The health minister is “dreaming” if he thinks the health system is not in crisis, his National Party counterpart Shane Reti says.

Labour MP Andrew LittlePhoto: RNZ / Angus Dreaver

 

The minister, Andrew Little, says the government has done everything it can to support the health system, and rejects the accusation it failed to take earlier opportunities to bolster the nursing workforce.

In Auckland, emergency departments are under massive strain, with Counties-Manukau DHB putting $350 per patient towards already stressed GPs to help ease pressure on Middlemore’s Emergency Department (ED).

Wellington and Hutt Valley DHBs have been forced to delay planned care for another four weeks, on top of a two-week deferment, because of unprecedented staff absences, high levels of vacancies, and high demand from winter illness.

Canterbury has also been under pressure.

The government has been considering widening access to free flu shots to help curb demand and bolster the workforce.

Health Minister Andrew Little this morning acknowledged the system was under pressure.

“We do have a staffing shortage, we also have a flu season at a level that we haven’t seen for the past couple of years and we have staff absenteeism at a level that we’ve never experienced before.”

Flu was hitting earlier than expected and Covid-19 case numbers were unexpectedly high, he said.

“This is a system that is under pressure … the planning that they do every year in anticipation of this winter predicted that we would have a flu spike late June and through July; that we would have Covid numbers that would have tapered off more significantly than they actually have.”

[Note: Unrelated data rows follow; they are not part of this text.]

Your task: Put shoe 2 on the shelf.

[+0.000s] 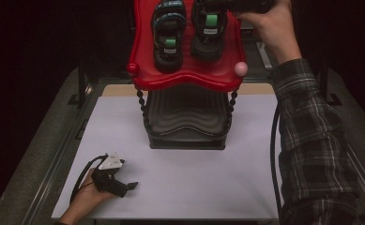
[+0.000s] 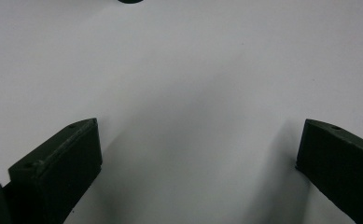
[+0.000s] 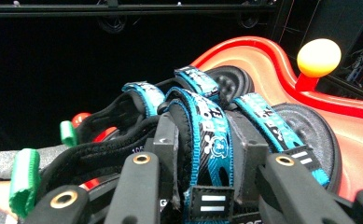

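Right gripper fingers clenched on sandal strap, top red shelf, 12 o'clock. Judged placing; next, release cleanly. Left gripper released on worktop, 7 o'clock.

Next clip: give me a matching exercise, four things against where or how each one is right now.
Things:
1. left tool
2. right tool
3. left sandal
4. pink knob

Places or states:
A. shut on a sandal strap above the red tray
B. at the tray's front right corner
C. open, low over the white table
D. lying on the red tray, untouched

Pairs: 1-C, 2-A, 3-D, 4-B
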Demonstrator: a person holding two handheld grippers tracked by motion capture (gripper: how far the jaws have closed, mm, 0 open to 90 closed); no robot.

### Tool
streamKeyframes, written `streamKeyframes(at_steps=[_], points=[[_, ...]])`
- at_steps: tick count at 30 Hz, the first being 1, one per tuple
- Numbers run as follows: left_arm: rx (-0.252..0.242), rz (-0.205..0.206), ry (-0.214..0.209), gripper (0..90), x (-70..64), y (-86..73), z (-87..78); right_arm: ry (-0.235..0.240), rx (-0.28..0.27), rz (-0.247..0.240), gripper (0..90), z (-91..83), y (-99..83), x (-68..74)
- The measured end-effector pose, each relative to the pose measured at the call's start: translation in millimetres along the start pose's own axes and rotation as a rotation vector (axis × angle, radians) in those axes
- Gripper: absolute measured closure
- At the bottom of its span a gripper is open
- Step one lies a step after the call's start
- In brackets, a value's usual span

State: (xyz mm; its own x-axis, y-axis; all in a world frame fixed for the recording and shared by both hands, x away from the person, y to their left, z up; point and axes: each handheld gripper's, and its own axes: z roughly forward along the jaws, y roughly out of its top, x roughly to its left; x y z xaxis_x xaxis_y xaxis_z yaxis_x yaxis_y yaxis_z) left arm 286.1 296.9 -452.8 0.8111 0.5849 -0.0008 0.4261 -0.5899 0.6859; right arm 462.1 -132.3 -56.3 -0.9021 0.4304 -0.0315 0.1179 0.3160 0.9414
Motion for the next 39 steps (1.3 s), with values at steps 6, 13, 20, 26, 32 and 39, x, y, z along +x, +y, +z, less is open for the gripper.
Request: streamKeyframes(at_steps=[6, 13, 20, 26, 32, 39], points=[[-0.001, 0.0, 0.001, 0.0, -0.1, -0.1, 0.1, 0.009, 0.009, 0.001, 67.4, 12.0, -6.9, -4.3], [-0.001, 0.0, 0.001, 0.0, -0.1, 0.0, 0.1, 0.014, 0.004, -0.004, 66.9, 15.3, -14.1, 0.0], [0.0, 0.0, 0.001, 0.0, 0.0, 0.0, 0.1, 0.013, 0.03, -0.011, 59.1, 18.2, -21.0, 7.7], [0.0, 0.0, 0.001, 0.0, -0.1, 0.0, 0.0, -0.032, 0.029, -0.012, 50.3, 5.5, -22.8, 14.9], [-0.001, -0.002, 0.001, 0.0, -0.3, -0.1, 0.2, -0.063, 0.018, 0.012, 44.5, -21.2, -32.8, 23.9], [0.0, -0.001, 0.001, 0.0, -0.1, 0.1, 0.3, -0.126, 0.026, 0.052, 35.6, -58.9, -58.3, 31.8]])
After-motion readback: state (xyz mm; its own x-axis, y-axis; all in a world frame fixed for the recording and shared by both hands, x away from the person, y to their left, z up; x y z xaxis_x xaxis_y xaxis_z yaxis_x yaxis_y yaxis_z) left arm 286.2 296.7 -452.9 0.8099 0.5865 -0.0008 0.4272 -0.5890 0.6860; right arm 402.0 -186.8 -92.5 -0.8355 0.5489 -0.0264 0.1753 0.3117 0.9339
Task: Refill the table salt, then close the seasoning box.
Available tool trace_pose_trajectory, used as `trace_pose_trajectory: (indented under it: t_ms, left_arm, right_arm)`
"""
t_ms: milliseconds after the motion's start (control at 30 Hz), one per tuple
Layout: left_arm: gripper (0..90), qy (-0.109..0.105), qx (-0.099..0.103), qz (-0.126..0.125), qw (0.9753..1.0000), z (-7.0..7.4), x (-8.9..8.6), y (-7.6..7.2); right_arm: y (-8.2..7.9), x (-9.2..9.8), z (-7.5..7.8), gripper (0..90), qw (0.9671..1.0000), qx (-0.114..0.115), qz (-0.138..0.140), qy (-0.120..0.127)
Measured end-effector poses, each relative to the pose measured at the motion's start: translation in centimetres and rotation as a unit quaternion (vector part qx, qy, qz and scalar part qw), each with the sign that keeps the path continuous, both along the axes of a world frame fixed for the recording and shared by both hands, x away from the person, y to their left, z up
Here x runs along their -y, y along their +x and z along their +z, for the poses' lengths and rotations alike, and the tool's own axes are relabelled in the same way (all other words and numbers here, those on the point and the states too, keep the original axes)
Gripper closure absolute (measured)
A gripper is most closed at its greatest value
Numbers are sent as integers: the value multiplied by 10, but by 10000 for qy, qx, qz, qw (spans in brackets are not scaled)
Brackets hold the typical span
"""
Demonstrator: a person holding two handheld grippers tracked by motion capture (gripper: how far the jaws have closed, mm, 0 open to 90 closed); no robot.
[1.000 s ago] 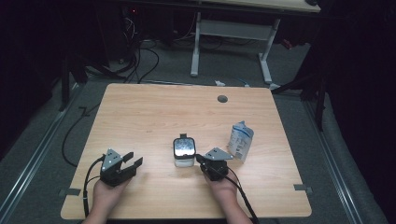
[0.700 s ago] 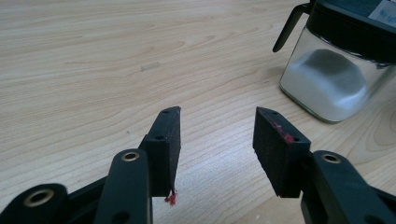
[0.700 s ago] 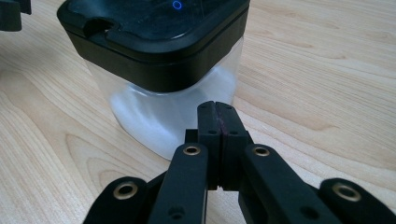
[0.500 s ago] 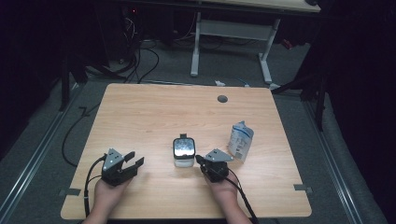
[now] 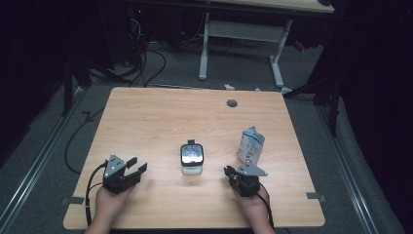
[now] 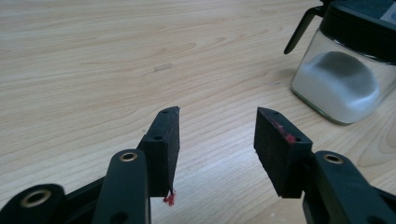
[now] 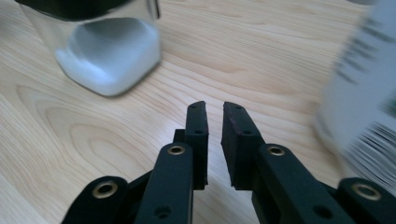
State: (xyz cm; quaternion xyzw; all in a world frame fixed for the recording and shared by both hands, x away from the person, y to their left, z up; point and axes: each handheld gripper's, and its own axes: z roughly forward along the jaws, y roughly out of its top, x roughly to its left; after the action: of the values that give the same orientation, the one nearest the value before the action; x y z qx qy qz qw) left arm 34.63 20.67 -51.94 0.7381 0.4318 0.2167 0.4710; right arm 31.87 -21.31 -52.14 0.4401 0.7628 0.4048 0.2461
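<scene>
Lab: floor cables (image 5: 146, 58), bare desks (image 5: 146, 126)

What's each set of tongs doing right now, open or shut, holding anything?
Left tongs: open, holding nothing.
Right tongs: nearly shut, a thin gap left, holding nothing.

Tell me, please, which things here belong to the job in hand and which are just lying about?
In the job: glass jar with white powder; blue-and-white pouch; left gripper, open; right gripper, almost shut, empty.

Lying about: floor cables; second table's legs.
</scene>
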Motion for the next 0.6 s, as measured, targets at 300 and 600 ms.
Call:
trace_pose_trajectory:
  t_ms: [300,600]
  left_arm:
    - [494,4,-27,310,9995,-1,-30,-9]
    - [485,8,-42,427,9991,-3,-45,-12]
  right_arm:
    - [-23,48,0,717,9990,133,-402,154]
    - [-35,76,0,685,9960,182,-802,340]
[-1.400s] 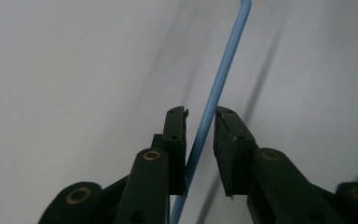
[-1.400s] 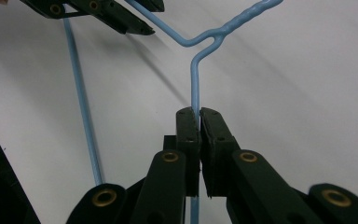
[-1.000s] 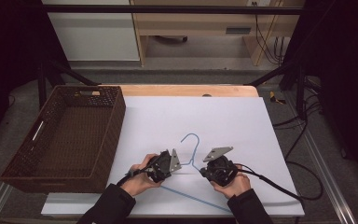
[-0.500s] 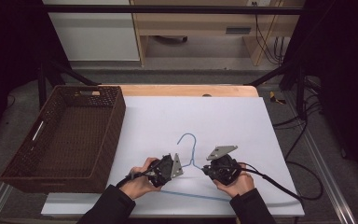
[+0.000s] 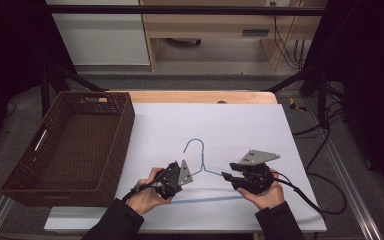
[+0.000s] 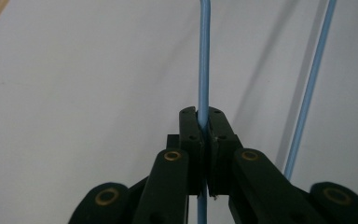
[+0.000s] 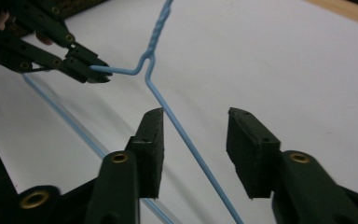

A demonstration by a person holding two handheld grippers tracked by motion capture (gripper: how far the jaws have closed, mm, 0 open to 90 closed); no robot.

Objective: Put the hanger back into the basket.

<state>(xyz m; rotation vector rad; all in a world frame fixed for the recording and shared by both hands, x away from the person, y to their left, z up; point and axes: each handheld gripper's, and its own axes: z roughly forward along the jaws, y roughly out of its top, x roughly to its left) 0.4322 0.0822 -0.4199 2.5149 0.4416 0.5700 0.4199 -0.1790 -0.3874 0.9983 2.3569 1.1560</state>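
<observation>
A blue wire hanger (image 5: pixel 195 144) lies on the white table sheet (image 5: pixel 240 125), hook pointing away from me. My left gripper (image 5: pixel 190 175) is shut on the hanger's left shoulder wire (image 6: pixel 204 56) close to the twisted neck. In the left gripper view its tips (image 6: pixel 205 125) pinch that wire, and the bottom bar (image 6: pixel 310 84) runs beside it. My right gripper (image 5: pixel 226 176) is open. The right shoulder wire (image 7: pixel 177 126) runs between its jaws (image 7: pixel 193 135), nearer the left jaw. The right gripper view also shows the left gripper (image 7: pixel 93 68) holding the hanger.
A dark brown wicker basket (image 5: pixel 121 132) stands at the table's left side, with nothing visible inside. A wooden strip (image 5: pixel 200 96) edges the far side of the sheet. Cables (image 5: pixel 325 200) trail off the table's right edge.
The hanger has shifted slightly left with the left gripper on it. The right gripper has drawn a little to the right along the shoulder wire.
</observation>
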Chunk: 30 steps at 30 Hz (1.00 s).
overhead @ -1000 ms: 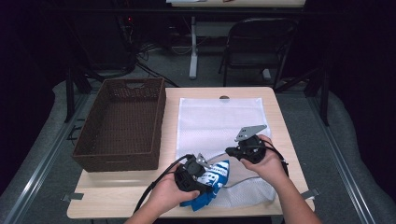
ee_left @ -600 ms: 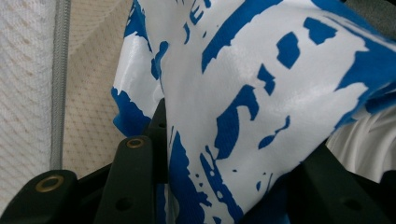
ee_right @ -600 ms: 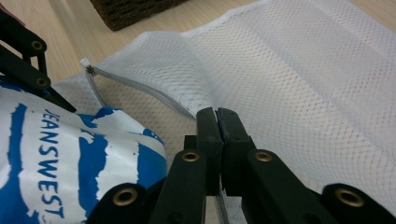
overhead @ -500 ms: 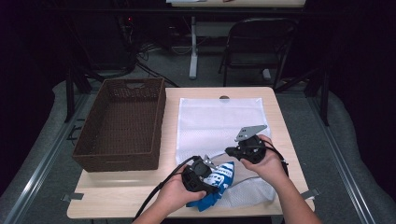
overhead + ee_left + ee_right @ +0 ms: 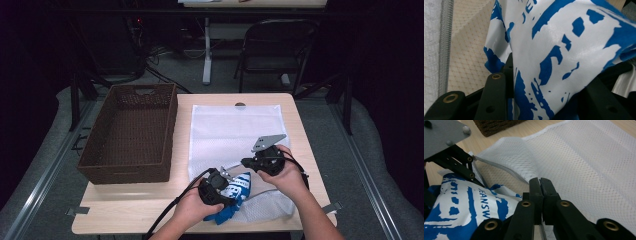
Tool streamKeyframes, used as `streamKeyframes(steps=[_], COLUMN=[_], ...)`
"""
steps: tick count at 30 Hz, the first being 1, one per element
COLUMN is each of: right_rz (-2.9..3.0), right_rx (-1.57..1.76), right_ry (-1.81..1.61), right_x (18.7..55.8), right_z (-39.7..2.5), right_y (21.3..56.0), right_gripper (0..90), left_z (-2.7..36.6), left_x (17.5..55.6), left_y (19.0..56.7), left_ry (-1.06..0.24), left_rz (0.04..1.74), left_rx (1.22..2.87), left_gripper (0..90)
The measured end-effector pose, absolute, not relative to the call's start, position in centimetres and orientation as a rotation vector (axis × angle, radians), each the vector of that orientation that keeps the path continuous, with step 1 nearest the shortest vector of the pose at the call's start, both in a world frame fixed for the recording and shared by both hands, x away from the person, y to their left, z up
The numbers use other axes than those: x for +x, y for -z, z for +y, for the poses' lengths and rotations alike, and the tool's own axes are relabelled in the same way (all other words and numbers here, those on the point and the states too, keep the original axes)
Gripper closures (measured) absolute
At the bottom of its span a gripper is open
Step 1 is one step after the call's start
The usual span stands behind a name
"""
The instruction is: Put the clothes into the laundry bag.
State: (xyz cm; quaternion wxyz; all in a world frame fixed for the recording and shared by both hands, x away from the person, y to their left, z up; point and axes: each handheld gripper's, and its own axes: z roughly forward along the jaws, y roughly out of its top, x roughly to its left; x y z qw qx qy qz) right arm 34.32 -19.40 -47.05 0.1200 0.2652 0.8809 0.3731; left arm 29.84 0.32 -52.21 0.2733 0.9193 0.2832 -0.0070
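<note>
Large white mesh zip-up laundry bag [image 5: 235, 132] lies flat on table w/ its near edge lifted; right gripper [image 5: 540, 185], jaws pressed together, pinches that edge. Left gripper [image 5: 226, 176] is clamped on blue-and-white printed garment [image 5: 554, 57] at bag's mouth. Step: stuffing garment in; next, prob. push it deeper thru the opening

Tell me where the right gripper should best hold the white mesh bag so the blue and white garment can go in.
Probably the zipper edge of the mesh bag, taken from its open near end: the right gripper is shut on that thin hem, lifting the mouth. The left gripper brings the garment to that gap.
</note>
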Motion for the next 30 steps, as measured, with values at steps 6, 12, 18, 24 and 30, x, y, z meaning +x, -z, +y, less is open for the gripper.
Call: streamKeyframes(steps=[6,12,18,24,30], right_rz=[2.572,2.579,2.582,2.587,2.586], right_rx=[0.778,0.771,0.759,0.75,0.757], right_ry=[-1.086,-1.086,-1.08,-1.1,-1.108], right_x=[34.2,34.2,34.1,34.0,34.0], right_z=[-19.3,-19.3,-19.1,-19.0,-19.1], right_y=[47.1,47.1,47.1,47.0,47.0], right_gripper=[88.2,88.2,88.2,88.2,88.2], left_z=[0.1,0.0,0.1,0.0,-0.6], left_x=[29.9,30.3,30.8,31.3,31.7], left_y=[52.9,53.4,53.0,52.3,53.1], left_ry=[-0.019,-0.019,-0.033,-0.037,-0.065], left_rz=[0.775,0.802,0.835,0.849,0.878], left_rx=[2.481,2.463,2.443,2.439,2.417], left_gripper=[59.7,59.5,59.6,59.5,59.1])
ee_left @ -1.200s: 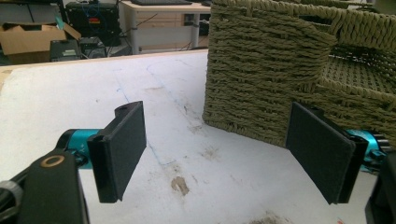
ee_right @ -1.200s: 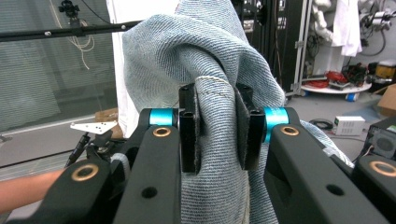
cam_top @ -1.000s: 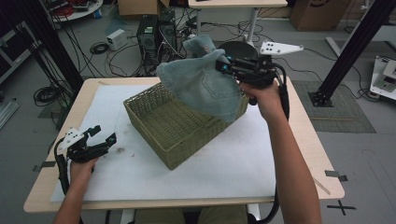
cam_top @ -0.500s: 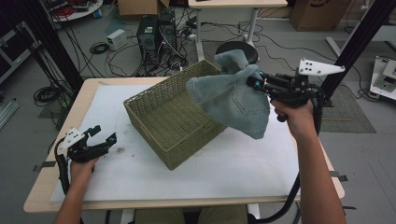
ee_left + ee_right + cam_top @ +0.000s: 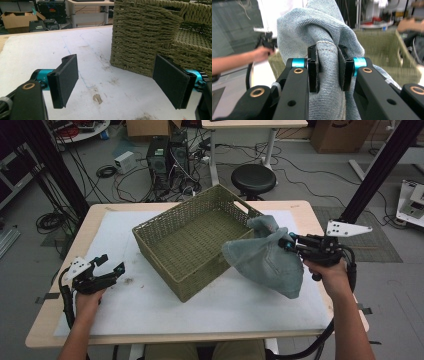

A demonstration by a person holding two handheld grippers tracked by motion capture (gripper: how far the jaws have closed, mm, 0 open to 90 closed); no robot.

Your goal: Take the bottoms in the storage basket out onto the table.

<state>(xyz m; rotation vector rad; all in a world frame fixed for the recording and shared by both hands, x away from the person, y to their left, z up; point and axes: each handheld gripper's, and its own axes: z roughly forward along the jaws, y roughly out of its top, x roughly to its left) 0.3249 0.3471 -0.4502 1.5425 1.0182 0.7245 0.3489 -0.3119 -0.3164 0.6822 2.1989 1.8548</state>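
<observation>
A light blue denim garment (image 5: 265, 257) hangs bunched in the air just right of the olive woven basket (image 5: 165, 227), over the table's right side. My right gripper (image 5: 287, 242) is shut on a fold of it; in the right gripper view the denim garment (image 5: 322, 32) is pinched between both jaws of that gripper (image 5: 327, 67). My left gripper (image 5: 114, 265) rests open near the table's front left, pointing at the basket. In the left gripper view that gripper (image 5: 117, 82) has nothing between its wide-apart jaws, and the basket (image 5: 142, 37) corner stands just ahead.
The basket sits turned at an angle on a white mat (image 5: 150, 305) covering the wooden table (image 5: 45, 330). A black stool (image 5: 253, 178), a computer tower (image 5: 167, 157) and cables lie on the floor beyond the far edge.
My right gripper has carried the denim garment out of the basket, rightward and down toward the table's near right side. The left gripper has stayed put.
</observation>
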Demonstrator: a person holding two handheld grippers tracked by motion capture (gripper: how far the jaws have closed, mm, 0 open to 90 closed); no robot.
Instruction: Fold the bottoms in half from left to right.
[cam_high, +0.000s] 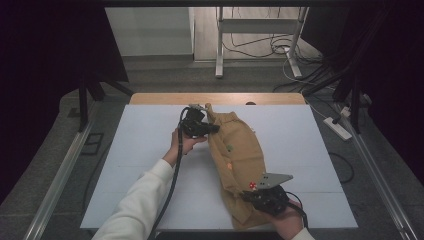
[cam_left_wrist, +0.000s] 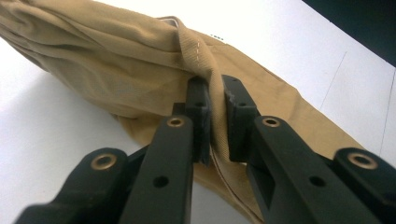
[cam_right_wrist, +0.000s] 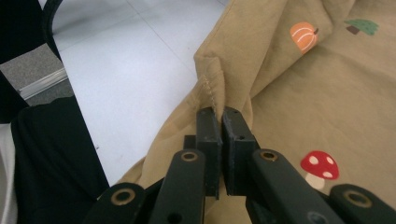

Despite repeated questioning however, he stopped short of calling it a crisis.

“Every hospital scales back planned care every winter, there’s nothing unusual about that,” he said.

“Coming off the back of two years of borders that have been closed or highly restricted and responding to a pandemic, that has put pressure on the system and put pressure on staffing. But we have resourced the system to be able to meet the needs that were put to the government of the day by the ministry and indeed by stakeholder groups.

“No one is going to predict the future with accuracy but everybody did the appropriate level of planning. The modelling showed a series of events that have happened earlier than expected and so the system is responding earlier than expected.”

National’s health spokesperson Shane Reti said it was a crisis – and Little was “dreaming” if he thought differently.

“He is dreaming. Show me one ED, show me one DHB that is not in crisis – one. Just choose one, any one, and convince us that the health system is coping. He is wrong.”

No captionPhoto: RNZ / Samuel Rillstone

He said New Zealand was 3000 nurses short and missing nearly a quarter of the midwife workforce, and this was not the time to be reforming the health system.

“What we’re seeing is seeing the system slowly break, unfortunately, across all areas – across primary, now across secondary care – and we remain of the view that this is terrible timing to be reconstructing a health system.”

He said if reporting of ED wait times had not been shut down a year ago, maybe the problem would have been seen earlier.

“This is the chickens coming home to roost. We know the figures were looking bad a year ago, that’s not a reason to stop looking at them. It’s a good signal – ED wait times – as to how the whole system’s doing.”

“If you look at the last reported data, Hawke’s Bay and Palmerston North had worse ED waiting times than Middlemore. Are they going to get free weekend GP visits as well? I think it’s a reasonable question to ask.”

Little said the government had increased health funding an extra 25 percent before the extra $13 billion added in this year’s Budget, and funded an extra 4000 nursing positions.

He could not say how many of those roles had been filled however, only that nurse numbers as a whole had increased.